Task to carry out - The records follow. Print, word for word, the first line through the "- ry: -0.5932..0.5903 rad" line.

Stored data -
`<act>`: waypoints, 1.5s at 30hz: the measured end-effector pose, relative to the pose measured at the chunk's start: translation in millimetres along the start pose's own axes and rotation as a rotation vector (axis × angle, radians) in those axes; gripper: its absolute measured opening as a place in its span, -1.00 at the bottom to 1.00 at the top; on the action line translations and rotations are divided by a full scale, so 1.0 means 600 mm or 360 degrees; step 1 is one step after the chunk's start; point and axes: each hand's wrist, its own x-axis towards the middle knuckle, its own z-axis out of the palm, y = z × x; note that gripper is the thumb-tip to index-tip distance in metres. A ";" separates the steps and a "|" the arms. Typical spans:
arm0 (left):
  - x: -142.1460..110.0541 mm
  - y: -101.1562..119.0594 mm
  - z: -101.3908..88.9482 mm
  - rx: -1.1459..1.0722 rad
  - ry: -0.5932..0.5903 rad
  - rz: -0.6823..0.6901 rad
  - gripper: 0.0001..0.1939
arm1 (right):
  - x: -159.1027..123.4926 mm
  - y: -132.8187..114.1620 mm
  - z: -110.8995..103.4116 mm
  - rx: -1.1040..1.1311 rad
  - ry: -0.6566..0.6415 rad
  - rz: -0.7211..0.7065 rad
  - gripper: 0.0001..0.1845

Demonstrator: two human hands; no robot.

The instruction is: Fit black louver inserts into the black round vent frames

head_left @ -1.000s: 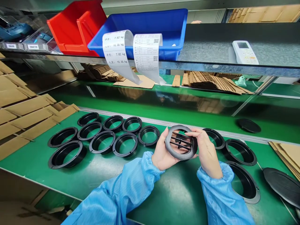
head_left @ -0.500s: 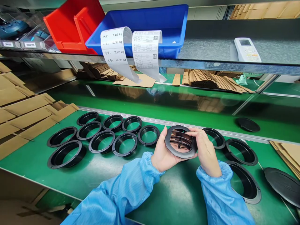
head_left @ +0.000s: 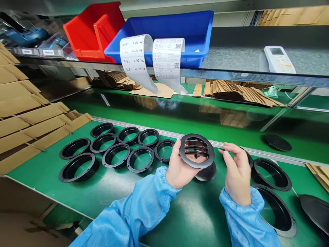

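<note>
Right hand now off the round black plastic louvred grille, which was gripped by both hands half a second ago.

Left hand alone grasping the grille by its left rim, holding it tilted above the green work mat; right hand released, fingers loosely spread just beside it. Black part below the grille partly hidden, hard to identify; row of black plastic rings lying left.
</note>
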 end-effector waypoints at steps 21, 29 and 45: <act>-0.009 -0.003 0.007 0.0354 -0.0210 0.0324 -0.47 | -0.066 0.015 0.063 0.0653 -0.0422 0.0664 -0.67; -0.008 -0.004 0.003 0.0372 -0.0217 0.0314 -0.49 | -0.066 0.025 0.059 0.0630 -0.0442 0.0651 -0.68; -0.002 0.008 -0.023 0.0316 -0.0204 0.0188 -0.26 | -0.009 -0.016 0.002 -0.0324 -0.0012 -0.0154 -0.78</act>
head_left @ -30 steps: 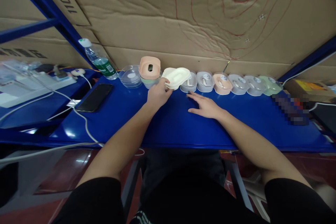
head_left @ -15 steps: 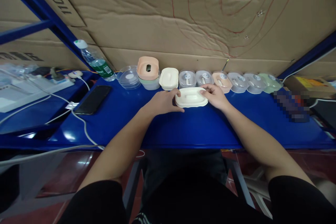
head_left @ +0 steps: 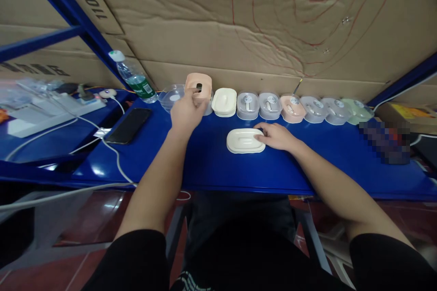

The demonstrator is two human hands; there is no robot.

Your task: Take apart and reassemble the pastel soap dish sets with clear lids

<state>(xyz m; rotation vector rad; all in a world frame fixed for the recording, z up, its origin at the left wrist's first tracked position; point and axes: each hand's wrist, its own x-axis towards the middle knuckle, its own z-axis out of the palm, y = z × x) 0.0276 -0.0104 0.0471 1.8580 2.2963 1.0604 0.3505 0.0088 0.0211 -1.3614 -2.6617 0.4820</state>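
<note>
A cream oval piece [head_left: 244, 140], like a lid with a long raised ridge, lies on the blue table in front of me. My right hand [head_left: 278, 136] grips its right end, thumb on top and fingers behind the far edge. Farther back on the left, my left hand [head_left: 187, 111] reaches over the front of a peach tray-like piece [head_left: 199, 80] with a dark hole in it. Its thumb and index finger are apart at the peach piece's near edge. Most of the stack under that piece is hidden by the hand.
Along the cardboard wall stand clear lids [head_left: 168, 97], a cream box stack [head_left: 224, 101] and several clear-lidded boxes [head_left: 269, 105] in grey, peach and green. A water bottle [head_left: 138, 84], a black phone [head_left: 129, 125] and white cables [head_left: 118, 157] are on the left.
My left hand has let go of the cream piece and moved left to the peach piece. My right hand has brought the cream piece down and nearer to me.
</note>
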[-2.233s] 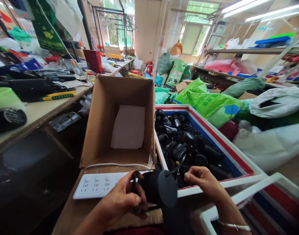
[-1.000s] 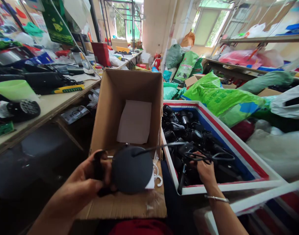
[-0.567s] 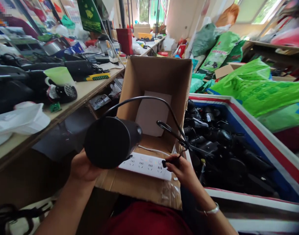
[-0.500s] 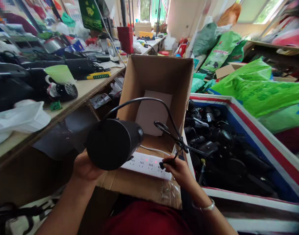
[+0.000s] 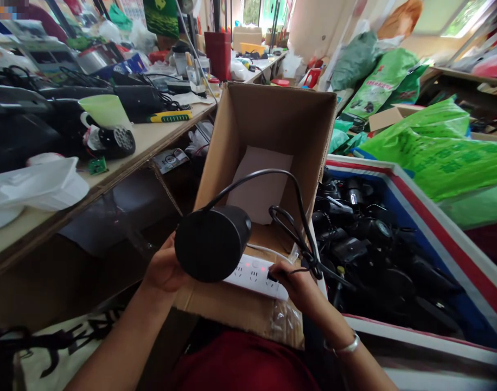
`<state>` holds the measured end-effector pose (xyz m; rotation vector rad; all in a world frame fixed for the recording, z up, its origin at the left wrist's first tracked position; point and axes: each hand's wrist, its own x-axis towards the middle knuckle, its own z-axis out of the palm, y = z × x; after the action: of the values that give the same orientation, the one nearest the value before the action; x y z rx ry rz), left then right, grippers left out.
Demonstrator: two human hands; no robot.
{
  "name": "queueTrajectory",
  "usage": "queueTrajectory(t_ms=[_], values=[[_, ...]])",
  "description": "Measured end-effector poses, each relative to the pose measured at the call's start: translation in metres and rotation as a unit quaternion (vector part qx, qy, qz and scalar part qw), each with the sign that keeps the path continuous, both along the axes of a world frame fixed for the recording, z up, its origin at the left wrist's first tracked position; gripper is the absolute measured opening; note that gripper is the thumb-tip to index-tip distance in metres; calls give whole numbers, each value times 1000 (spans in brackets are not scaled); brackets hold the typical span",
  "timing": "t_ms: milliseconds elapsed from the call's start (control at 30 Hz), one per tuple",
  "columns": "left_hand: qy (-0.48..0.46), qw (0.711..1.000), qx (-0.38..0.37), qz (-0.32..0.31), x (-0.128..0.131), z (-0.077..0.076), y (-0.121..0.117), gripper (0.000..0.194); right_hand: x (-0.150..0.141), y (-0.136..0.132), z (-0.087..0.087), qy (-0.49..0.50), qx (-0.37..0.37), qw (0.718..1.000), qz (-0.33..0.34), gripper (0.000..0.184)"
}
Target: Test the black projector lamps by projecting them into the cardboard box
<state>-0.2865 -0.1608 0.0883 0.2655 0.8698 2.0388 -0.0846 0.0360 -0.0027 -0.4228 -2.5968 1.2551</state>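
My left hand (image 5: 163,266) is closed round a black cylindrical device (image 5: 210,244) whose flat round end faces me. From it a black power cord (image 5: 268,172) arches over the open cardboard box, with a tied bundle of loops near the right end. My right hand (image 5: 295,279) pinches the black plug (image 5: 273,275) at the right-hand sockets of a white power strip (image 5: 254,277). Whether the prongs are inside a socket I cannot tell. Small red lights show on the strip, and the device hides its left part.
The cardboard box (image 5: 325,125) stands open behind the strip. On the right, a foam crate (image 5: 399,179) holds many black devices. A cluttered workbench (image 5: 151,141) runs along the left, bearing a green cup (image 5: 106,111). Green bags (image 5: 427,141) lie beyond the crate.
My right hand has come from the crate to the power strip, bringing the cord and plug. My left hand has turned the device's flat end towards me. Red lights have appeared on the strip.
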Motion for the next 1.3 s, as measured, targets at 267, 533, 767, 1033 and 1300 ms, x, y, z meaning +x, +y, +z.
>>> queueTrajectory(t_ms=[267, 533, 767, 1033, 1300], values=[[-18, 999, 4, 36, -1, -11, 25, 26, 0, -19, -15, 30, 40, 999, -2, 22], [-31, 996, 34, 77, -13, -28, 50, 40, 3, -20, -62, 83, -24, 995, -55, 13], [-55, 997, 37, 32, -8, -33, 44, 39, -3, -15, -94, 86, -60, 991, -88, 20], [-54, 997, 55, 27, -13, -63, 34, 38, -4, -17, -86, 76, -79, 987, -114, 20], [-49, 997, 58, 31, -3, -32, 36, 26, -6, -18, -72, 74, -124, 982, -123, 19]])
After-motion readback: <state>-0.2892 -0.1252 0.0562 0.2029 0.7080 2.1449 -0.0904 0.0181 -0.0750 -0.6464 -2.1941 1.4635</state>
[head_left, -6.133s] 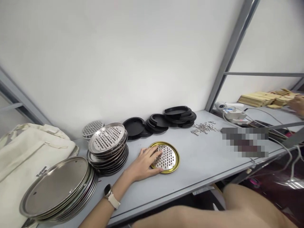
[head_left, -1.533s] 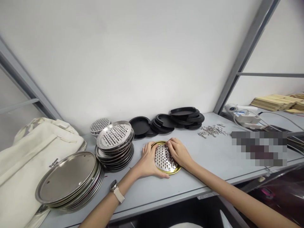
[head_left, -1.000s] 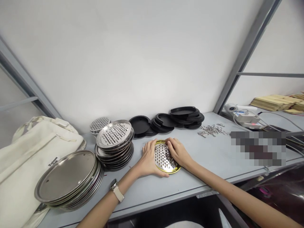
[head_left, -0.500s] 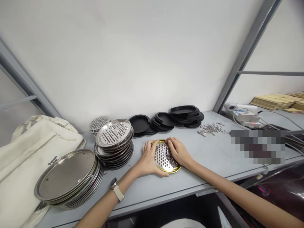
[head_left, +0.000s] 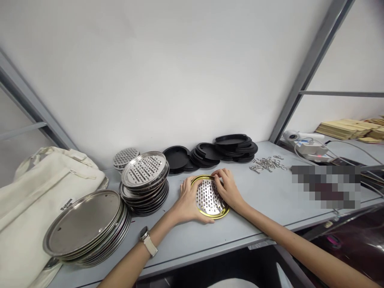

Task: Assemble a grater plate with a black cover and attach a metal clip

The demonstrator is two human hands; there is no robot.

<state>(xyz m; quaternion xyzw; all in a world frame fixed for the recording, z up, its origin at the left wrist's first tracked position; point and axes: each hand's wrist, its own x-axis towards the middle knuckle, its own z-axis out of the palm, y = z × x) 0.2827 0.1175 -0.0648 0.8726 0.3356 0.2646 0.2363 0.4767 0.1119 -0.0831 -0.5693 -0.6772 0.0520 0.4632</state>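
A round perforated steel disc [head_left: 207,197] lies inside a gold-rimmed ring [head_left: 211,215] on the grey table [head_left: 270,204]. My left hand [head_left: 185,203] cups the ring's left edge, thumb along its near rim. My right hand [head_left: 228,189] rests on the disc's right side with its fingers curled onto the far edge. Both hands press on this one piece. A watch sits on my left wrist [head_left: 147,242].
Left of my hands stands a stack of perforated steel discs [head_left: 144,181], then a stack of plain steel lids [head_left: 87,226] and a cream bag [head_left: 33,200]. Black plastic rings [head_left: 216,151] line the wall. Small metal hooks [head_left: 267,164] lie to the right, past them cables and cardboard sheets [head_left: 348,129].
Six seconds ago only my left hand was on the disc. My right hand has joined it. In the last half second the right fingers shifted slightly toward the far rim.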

Exercise result -
`<act>`: waypoints, 1.5s at 30hz: the measured end-effector pose, relative to the pose measured at the chunk's start: translation in millimetres along the start pose's own axes and rotation as a rotation vector (axis × angle, radians) in those axes; gripper: its absolute measured opening as a place in its span, -1.00 at the bottom to 1.00 at the top; on the action line translations and rotations are divided by a full scale, so 1.0 means 600 mm or 360 degrees; step 1 is one step after the chunk's start; point and axes: each hand's wrist, its own x-axis towards the middle knuckle, its own z-axis out of the palm, y = z × x; note that gripper is the thumb-tip to index-tip distance in metres. A ";" separates the steps and a "|" the arms. Typical spans:
arm0 (left):
  - x: -142.1460..110.0541 mm
  - y: -101.1562..119.0594 mm
  - z: -101.3908..88.9482 mm
  - rx: -1.1459..1.0722 rad
  - ry: -0.5932..0.5903 rad

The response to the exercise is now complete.